I'm trying to save the address of a dynamic array index. The last line of this function is what gives the pointer error.

static struct sstor *dlist
struct node *ins_llist(char *data, struct llist *l) {
    struct node *p, *q;
    q = malloc((size_t)sizeof(struct node));
    if(q == NULL)
        return(NULL);
    if(ins_list(data, &dlist))
        return NULL;
    q->item = &(dlist->item[(dlist->sz)-1]); // Problem?
    ...}

Allocation of dlist

struct llist *init_llist(void) {
    struct llist *l;
    dlist = init_list(INITSZ);
    if(dlist == NULL)
        return(NULL);

This is my node

struct node {
    char **item;
    struct node *next;
    struct node *prev;
};

This is my array

struct sstor {
    int sz;
    int maxsz;
    char item[][1024];
};

I'm still new to pointers. The line below gives the error: assignment from incompatible pointer type

q->item = &(dlist->item[(dlist->sz)-1]);
+2  A: 

char** is not the same as char[][1024]

Try to fix the sstor structure like this:

 struct sstor {
  int sz;
  int maxsz;
  char *item[1024];
 };
code ex machina
That would require changing the way that `struct sstor` is allocated and used - it is possible to fix the problem without altering `struct sstor`.
caf
Yes, you're right, it's better to fix the node declaration.
code ex machina
+2  A: 

Presuming that you allocate an actual struct node for q to point to...

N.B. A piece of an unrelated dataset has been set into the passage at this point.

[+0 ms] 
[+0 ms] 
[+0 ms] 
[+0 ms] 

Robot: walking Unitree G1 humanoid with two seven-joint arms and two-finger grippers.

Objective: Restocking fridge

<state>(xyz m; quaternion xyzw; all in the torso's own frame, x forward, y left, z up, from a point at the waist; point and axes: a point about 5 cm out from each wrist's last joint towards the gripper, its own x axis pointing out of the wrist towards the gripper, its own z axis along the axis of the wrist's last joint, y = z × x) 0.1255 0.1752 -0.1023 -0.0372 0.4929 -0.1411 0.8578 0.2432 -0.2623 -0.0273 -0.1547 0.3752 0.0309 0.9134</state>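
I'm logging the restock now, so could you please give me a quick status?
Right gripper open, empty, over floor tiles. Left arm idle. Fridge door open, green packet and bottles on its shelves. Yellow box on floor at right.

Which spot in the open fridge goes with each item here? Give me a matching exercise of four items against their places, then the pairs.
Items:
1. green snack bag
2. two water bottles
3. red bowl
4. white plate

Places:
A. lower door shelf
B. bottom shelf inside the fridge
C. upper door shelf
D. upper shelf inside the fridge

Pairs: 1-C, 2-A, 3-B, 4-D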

The "incompatible pointer types" error arises because q->item has type char ** (a pointer to a pointer to char), and &(dlist->item[...]) has type char (*)[1024] (a pointer to an array of 1024 char). These types simply aren't compatible (there is no actual "pointer to char" object for q->item to point to).

You can fix the problem in two ways. The first is by changing the declaration of struct node to this:

struct node {
  char (*item)[1024];
  struct node *next;
  struct node *prev;
};

The second is by changing both the declaration of struct node to this:

struct node {
  char *item;
  struct node *next;
  struct node *prev;
 };

..and changing the assignment statement to this:

q->item = dlist->item[(dlist->sz)-1]; // No Problem!

(The first alternative makes q->item point to the entire array, and the second makes it point to the first char in the array. The perspecacious will note that these are pointers to the same location, but with different types. Usually, the second form is what you want).

caf
Thank you. I changed the node structure to char *item and fixed the assignment.